- Opening Delimiter -

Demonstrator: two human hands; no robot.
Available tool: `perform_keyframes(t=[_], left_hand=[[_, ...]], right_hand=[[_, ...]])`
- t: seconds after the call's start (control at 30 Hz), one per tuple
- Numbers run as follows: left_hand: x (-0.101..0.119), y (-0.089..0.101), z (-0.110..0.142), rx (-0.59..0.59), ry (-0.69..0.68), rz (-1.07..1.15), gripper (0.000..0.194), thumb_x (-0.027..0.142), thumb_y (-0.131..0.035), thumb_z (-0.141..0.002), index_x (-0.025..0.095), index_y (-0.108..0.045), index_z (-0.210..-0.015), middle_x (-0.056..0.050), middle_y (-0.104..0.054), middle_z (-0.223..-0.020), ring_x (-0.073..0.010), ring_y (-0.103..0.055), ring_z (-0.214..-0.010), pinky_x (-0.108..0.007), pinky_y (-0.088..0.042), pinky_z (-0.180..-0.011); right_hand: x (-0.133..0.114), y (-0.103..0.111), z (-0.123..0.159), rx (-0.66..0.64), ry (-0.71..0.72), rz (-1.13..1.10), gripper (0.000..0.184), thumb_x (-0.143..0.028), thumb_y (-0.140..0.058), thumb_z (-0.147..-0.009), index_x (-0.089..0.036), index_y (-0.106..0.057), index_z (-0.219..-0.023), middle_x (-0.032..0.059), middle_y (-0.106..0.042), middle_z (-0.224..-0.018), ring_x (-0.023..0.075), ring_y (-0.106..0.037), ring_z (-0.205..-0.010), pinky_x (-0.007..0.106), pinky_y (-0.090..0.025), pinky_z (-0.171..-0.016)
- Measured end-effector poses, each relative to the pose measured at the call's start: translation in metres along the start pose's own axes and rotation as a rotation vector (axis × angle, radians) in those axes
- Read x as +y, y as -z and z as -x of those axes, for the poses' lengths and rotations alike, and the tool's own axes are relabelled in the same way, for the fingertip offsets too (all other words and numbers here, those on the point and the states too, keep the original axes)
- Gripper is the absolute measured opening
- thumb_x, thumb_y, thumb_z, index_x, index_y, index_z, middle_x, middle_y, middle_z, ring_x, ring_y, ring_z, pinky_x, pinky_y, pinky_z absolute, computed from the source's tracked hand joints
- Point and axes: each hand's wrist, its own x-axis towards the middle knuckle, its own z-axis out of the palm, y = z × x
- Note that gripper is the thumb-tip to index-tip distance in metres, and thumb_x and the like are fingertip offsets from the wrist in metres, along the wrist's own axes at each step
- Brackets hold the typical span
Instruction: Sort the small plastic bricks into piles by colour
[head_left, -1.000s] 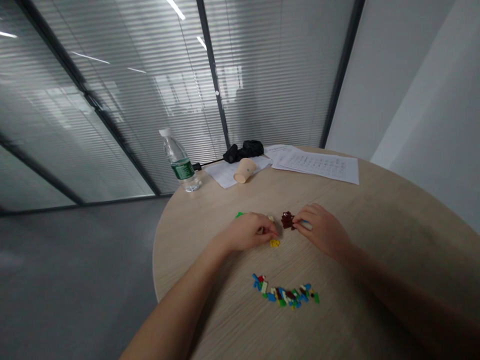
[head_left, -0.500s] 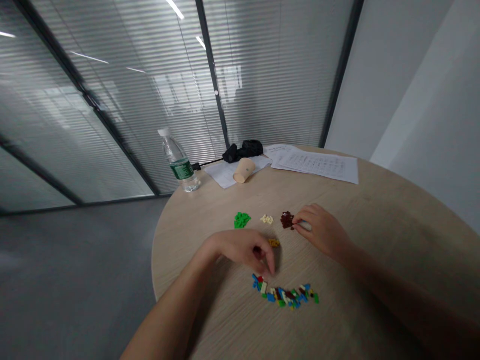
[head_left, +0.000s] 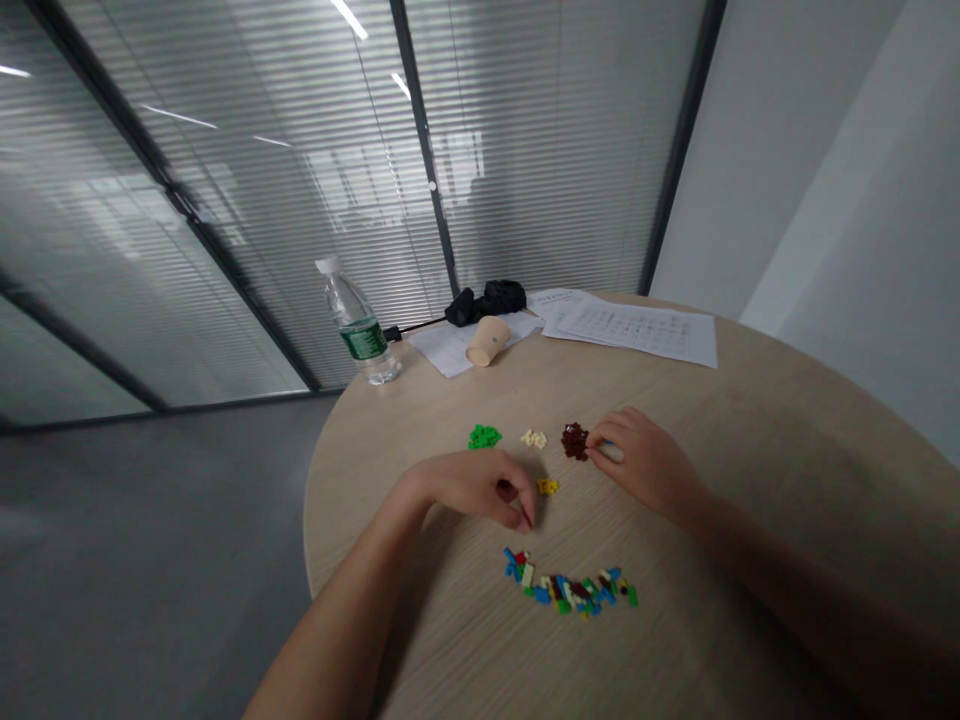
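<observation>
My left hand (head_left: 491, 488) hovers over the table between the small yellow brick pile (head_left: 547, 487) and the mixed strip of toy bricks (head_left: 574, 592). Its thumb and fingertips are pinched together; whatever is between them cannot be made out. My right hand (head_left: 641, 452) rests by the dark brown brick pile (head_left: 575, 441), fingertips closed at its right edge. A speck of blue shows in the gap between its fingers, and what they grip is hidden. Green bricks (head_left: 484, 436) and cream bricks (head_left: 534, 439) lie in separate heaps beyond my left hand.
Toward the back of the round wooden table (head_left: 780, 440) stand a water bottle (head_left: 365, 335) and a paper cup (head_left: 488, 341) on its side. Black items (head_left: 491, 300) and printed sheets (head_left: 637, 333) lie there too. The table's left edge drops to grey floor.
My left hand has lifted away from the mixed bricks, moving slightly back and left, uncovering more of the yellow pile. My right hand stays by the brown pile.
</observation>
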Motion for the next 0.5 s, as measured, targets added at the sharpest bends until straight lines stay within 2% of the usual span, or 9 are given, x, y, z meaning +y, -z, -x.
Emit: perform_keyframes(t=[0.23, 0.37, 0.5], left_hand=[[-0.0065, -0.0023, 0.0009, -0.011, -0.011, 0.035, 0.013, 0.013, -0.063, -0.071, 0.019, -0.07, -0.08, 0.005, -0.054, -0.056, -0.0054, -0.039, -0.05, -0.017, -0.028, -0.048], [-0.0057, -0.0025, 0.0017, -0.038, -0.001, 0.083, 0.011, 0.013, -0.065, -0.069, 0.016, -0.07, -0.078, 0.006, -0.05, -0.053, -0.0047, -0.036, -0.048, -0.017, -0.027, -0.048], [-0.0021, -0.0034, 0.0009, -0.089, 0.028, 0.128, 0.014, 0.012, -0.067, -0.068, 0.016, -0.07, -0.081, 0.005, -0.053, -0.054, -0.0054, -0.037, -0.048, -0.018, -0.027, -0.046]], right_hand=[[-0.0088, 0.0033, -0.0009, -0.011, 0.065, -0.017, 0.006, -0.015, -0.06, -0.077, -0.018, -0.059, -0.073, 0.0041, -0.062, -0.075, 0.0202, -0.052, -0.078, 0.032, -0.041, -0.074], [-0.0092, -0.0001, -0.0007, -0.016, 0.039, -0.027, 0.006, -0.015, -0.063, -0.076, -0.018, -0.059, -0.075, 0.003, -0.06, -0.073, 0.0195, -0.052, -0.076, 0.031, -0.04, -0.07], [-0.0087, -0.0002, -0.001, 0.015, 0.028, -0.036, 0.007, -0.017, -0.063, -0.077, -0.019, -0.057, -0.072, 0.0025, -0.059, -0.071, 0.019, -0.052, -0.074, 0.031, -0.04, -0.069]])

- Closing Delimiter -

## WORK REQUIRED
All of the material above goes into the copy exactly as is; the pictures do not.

## RESPONSE TO THIS TASK
Demonstrator: two human hands; no robot.
Available tool: `perform_keyframes(t=[_], left_hand=[[_, ...]], right_hand=[[_, ...]])`
- t: seconds after the call's start (control at 30 Hz), one per tuple
- Numbers run as follows: left_hand: x (-0.101..0.119), y (-0.089..0.101), z (-0.110..0.142), rx (-0.59..0.59), ry (-0.69..0.68), rz (-1.07..1.15), gripper (0.000..0.194), thumb_x (-0.027..0.142), thumb_y (-0.131..0.035), thumb_z (-0.141..0.002), index_x (-0.025..0.095), index_y (-0.108..0.045), index_z (-0.210..-0.015), middle_x (-0.056..0.050), middle_y (-0.104..0.054), middle_z (-0.223..-0.020), ring_x (-0.073..0.010), ring_y (-0.103..0.055), ring_z (-0.214..-0.010), pinky_x (-0.108..0.007), pinky_y (-0.088..0.042), pinky_z (-0.180..-0.011); right_hand: x (-0.133..0.114), y (-0.103..0.111), z (-0.123..0.159), rx (-0.66..0.64), ry (-0.71..0.72), rz (-1.13..1.10), gripper (0.000..0.184), thumb_x (-0.143..0.028), thumb_y (-0.140..0.058), thumb_z (-0.147..-0.009), index_x (-0.089..0.036), index_y (-0.106..0.057), index_z (-0.219..-0.023), middle_x (-0.032..0.059), middle_y (-0.106..0.042), middle_z (-0.224..-0.018), ring_x (-0.023..0.075), ring_y (-0.106..0.037), ring_z (-0.205..-0.010), pinky_x (-0.007..0.106), pinky_y (-0.090..0.025), pinky_z (-0.171..-0.016)
- Measured end-effector poses, each relative to the pose measured at the call's start: translation in metres along the start pose's own axes and rotation as a rotation vector (axis × angle, radians) in those axes
- Read x as +y, y as -z and z as -x of those axes, for the poses' lengths and rotations alike, and the tool's own axes are relabelled in the same way, for the fingertip offsets too (all other words and numbers here, those on the point and the states too, keep the original axes)
- Gripper is the absolute measured opening
- thumb_x, thumb_y, thumb_z, index_x, index_y, index_z, middle_x, middle_y, middle_z, ring_x, ring_y, ring_z, pinky_x, pinky_y, pinky_z absolute, computed from the source's tracked hand joints
- Point and axes: each hand's wrist, its own x-axis towards the middle knuckle, its own z-axis out of the palm, y = z × x
- Note that gripper is the thumb-tip to index-tip distance in metres, and thumb_x and the like are fingertip offsets from the wrist in metres, along the wrist's own axes at each step
- Brackets hold the typical span
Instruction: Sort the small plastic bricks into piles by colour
[head_left, -1.000s] 
[head_left, -0.500s] 
[head_left, +0.000s] 
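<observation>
My left hand (head_left: 491, 488) hovers over the table between the small yellow brick pile (head_left: 547, 487) and the mixed strip of toy bricks (head_left: 574, 592). Its thumb and fingertips are pinched together; whatever is between them cannot be made out. My right hand (head_left: 641, 452) rests by the dark brown brick pile (head_left: 575, 441), fingertips closed at its right edge. A speck of blue shows in the gap between its fingers, and what they grip is hidden. Green bricks (head_left: 484, 436) and cream bricks (head_left: 534, 439) lie in separate heaps beyond my left hand.
Toward the back of the round wooden table (head_left: 780, 440) stand a water bottle (head_left: 365, 335) and a paper cup (head_left: 488, 341) on its side. Black items (head_left: 491, 300) and printed sheets (head_left: 637, 333) lie there too. The table's left edge drops to grey floor.
My left hand has lifted away from the mixed bricks, moving slightly back and left, uncovering more of the yellow pile. My right hand stays by the brown pile.
</observation>
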Motion for the next 0.5 s, as measured, targets added at the sharpest bends until straight lines stay within 2% of the usual span, or 9 are given, x, y, z meaning +y, -z, -x.
Emit: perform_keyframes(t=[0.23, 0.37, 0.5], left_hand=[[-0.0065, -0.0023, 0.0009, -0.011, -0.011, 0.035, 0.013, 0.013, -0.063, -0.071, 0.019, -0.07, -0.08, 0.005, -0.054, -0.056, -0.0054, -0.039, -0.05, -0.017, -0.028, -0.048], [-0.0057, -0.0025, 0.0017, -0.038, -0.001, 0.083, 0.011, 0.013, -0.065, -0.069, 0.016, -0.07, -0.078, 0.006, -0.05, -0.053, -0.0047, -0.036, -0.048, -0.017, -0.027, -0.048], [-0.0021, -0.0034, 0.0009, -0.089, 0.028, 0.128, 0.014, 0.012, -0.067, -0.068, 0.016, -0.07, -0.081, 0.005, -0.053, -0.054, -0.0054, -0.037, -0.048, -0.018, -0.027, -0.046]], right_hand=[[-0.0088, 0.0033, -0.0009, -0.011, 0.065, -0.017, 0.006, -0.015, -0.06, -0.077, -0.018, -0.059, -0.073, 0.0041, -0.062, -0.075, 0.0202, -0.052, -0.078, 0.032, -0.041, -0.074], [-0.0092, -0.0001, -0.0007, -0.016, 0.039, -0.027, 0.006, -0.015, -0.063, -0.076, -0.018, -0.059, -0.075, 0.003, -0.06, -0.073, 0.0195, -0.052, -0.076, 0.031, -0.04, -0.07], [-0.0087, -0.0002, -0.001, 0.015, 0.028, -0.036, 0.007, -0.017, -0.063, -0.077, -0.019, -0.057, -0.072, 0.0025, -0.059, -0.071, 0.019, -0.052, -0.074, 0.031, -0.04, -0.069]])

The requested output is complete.